Activity =
Go through the entries below and print each one exactly.

Material to process =

----------------

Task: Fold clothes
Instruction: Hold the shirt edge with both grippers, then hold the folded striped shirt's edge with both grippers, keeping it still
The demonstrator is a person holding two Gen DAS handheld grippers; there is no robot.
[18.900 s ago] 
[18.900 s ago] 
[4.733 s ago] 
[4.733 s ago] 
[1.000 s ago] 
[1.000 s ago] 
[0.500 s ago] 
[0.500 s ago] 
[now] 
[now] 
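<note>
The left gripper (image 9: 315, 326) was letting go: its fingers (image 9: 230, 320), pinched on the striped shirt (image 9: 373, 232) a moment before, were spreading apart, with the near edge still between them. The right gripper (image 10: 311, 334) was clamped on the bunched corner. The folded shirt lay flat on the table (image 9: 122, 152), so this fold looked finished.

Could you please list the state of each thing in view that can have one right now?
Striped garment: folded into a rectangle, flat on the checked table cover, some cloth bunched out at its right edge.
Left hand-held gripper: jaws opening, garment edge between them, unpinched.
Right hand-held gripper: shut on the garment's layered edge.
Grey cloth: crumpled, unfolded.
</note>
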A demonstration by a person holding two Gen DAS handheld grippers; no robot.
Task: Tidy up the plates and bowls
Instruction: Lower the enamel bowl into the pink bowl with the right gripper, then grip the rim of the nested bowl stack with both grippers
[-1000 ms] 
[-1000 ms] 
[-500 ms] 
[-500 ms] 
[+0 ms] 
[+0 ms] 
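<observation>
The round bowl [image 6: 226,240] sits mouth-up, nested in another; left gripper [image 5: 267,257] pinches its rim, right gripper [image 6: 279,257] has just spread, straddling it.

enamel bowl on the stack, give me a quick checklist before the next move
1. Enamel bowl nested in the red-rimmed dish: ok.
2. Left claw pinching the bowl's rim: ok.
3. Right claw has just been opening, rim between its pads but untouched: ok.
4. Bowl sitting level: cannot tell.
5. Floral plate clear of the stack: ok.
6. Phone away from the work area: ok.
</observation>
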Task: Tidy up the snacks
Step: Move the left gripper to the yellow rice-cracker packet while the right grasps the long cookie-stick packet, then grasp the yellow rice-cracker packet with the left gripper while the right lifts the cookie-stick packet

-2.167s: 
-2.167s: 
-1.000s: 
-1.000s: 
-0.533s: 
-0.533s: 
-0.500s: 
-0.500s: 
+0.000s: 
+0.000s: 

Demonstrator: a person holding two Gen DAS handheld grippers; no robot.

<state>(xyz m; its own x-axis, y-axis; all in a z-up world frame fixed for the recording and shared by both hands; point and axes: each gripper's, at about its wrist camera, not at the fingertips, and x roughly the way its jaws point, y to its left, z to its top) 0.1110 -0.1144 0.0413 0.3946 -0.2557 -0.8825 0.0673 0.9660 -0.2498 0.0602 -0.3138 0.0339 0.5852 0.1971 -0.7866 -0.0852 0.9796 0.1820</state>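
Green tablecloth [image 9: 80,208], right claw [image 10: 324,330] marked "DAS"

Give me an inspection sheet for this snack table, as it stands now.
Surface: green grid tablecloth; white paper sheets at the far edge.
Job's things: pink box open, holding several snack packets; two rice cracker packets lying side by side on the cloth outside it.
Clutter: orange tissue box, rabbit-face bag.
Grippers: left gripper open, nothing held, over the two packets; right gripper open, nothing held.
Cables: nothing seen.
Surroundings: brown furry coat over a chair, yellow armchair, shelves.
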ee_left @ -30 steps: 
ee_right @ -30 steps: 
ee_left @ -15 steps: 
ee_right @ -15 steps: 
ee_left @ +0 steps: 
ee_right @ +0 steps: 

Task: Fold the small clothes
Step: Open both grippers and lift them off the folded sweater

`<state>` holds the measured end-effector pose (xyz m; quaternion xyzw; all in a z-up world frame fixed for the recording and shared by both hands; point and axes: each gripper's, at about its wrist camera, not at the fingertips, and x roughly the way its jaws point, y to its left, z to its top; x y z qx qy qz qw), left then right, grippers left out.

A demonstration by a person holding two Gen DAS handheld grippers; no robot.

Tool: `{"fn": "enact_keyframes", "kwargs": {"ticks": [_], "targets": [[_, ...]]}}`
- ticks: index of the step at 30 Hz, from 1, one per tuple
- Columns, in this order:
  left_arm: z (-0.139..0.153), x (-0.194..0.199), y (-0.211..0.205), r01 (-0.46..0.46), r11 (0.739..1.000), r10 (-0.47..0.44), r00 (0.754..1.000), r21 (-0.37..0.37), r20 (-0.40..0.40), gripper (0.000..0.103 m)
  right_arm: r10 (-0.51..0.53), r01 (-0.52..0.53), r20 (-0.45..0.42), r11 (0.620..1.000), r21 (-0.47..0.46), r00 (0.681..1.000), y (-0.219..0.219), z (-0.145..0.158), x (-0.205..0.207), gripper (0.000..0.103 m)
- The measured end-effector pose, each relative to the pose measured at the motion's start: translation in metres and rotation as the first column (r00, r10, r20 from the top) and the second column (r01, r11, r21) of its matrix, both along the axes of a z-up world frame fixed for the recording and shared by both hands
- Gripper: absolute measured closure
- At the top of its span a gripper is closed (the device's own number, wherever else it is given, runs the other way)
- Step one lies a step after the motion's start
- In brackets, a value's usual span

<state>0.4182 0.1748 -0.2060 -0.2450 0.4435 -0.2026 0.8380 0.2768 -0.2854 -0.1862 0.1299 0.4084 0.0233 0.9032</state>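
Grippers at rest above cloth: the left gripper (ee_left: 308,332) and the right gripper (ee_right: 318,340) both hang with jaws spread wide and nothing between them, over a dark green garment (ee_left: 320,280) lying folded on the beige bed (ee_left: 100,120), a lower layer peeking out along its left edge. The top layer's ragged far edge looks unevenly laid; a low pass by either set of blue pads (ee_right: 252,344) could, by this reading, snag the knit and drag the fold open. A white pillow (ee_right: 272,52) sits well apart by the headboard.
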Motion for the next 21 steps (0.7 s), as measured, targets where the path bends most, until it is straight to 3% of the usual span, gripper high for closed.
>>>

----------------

Solved problem =
Task: Fold clothes
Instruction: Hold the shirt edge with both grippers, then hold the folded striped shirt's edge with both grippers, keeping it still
The demonstrator is a person holding two Gen DAS handheld grippers; there is no robot.
[18.900 s ago] 
[18.900 s ago] 
[4.733 s ago] 
[4.733 s ago] 
[1.000 s ago] 
[1.000 s ago] 
[0.500 s ago] 
[0.500 s ago] 
[now] 
[now] 
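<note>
The left gripper (image 9: 315, 326) was letting go: its fingers (image 9: 230, 320), pinched on the striped shirt (image 9: 373, 232) a moment before, were spreading apart, with the near edge still between them. The right gripper (image 10: 311, 334) was clamped on the bunched corner. The folded shirt lay flat on the table (image 9: 122, 152), so this fold looked finished.

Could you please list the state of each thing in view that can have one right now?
Striped garment: folded into a rectangle, flat on the checked table cover, some cloth bunched out at its right edge.
Left hand-held gripper: jaws opening, garment edge between them, unpinched.
Right hand-held gripper: shut on the garment's layered edge.
Grey cloth: crumpled, unfolded.
</note>
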A demonstration by a person holding two Gen DAS handheld grippers; no robot.
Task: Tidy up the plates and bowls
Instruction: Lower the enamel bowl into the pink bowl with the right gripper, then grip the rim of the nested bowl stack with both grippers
[-1000 ms] 
[-1000 ms] 
[-500 ms] 
[-500 ms] 
[+0 ms] 
[+0 ms] 
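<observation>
The round bowl [image 6: 226,240] sits mouth-up, nested in another; left gripper [image 5: 267,257] pinches its rim, right gripper [image 6: 279,257] has just spread, straddling it.

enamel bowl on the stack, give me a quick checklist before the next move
1. Enamel bowl nested in the red-rimmed dish: ok.
2. Left claw pinching the bowl's rim: ok.
3. Right claw has just been opening, rim between its pads but untouched: ok.
4. Bowl sitting level: cannot tell.
5. Floral plate clear of the stack: ok.
6. Phone away from the work area: ok.
</observation>
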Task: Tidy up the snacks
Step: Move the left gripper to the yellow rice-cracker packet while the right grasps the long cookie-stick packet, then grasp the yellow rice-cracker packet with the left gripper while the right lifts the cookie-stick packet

-2.167s: 
-2.167s: 
-1.000s: 
-1.000s: 
-0.533s: 
-0.533s: 
-0.500s: 
-0.500s: 
+0.000s: 
+0.000s: 

Demonstrator: a person holding two Gen DAS handheld grippers; no robot.

<state>(xyz m; its own x-axis, y-axis; all in a z-up world frame fixed for the recording and shared by both hands; point and axes: each gripper's, at about its wrist camera, not at the fingertips, and x roughly the way its jaws point, y to its left, z to its top) 0.1110 -0.1144 0.0413 0.3946 -0.2557 -0.8825 0.0673 0.9660 -0.2498 0.0602 -0.3138 0.0339 0.5852 0.1971 -0.7866 -0.0852 0.9796 0.1820</state>
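Green tablecloth [image 9: 80,208], right claw [image 10: 324,330] marked "DAS"

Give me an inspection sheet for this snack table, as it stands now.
Surface: green grid tablecloth; white paper sheets at the far edge.
Job's things: pink box open, holding several snack packets; two rice cracker packets lying side by side on the cloth outside it.
Clutter: orange tissue box, rabbit-face bag.
Grippers: left gripper open, nothing held, over the two packets; right gripper open, nothing held.
Cables: nothing seen.
Surroundings: brown furry coat over a chair, yellow armchair, shelves.
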ee_left @ -30 steps: 
ee_right @ -30 steps: 
ee_left @ -15 steps: 
ee_right @ -15 steps: 
ee_left @ +0 steps: 
ee_right @ +0 steps: 

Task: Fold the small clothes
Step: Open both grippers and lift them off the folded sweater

`<state>` holds the measured end-effector pose (xyz m; quaternion xyzw; all in a z-up world frame fixed for the recording and shared by both hands; point and axes: each gripper's, at about its wrist camera, not at the fingertips, and x roughly the way its jaws point, y to its left, z to its top; x y z qx qy qz qw), left then right, grippers left out.

A demonstration by a person holding two Gen DAS handheld grippers; no robot.

Tool: `{"fn": "enact_keyframes", "kwargs": {"ticks": [_], "targets": [[_, ...]]}}`
- ticks: index of the step at 30 Hz, from 1, one per tuple
- Columns, in this order:
  left_arm: z (-0.139..0.153), x (-0.194..0.199), y (-0.211..0.205), r01 (-0.46..0.46), r11 (0.739..1.000), r10 (-0.47..0.44), r00 (0.754..1.000), r21 (-0.37..0.37), r20 (-0.40..0.40), gripper (0.000..0.103 m)
  right_arm: r10 (-0.51..0.53), r01 (-0.52..0.53), r20 (-0.45..0.42), r11 (0.620..1.000), r21 (-0.47..0.46), r00 (0.681..1.000), y (-0.219..0.219), z (-0.145..0.158), x (-0.205..0.207), gripper (0.000..0.103 m)
- The measured end-effector pose, each relative to the pose measured at the motion's start: translation in metres and rotation as the first column (r00, r10, r20 from the top) and the second column (r01, r11, r21) of its matrix, both along the axes of a z-up world frame fixed for the recording and shared by both hands
- Gripper: absolute measured closure
- At the top of its span a gripper is closed (the device's own number, wherever else it is given, runs the other way)
- Step one lies a step after the motion's start
- In brackets, a value's usual span

<state>0.4182 0.1748 -0.2060 -0.2450 0.4435 -0.2026 0.8380 0.2768 -0.2854 -0.1862 0.1299 0.4084 0.0233 0.9032</state>
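Grippers at rest above cloth: the left gripper (ee_left: 308,332) and the right gripper (ee_right: 318,340) both hang with jaws spread wide and nothing between them, over a dark green garment (ee_left: 320,280) lying folded on the beige bed (ee_left: 100,120), a lower layer peeking out along its left edge. The top layer's ragged far edge looks unevenly laid; a low pass by either set of blue pads (ee_right: 252,344) could, by this reading, snag the knit and drag the fold open. A white pillow (ee_right: 272,52) sits well apart by the headboard.
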Motion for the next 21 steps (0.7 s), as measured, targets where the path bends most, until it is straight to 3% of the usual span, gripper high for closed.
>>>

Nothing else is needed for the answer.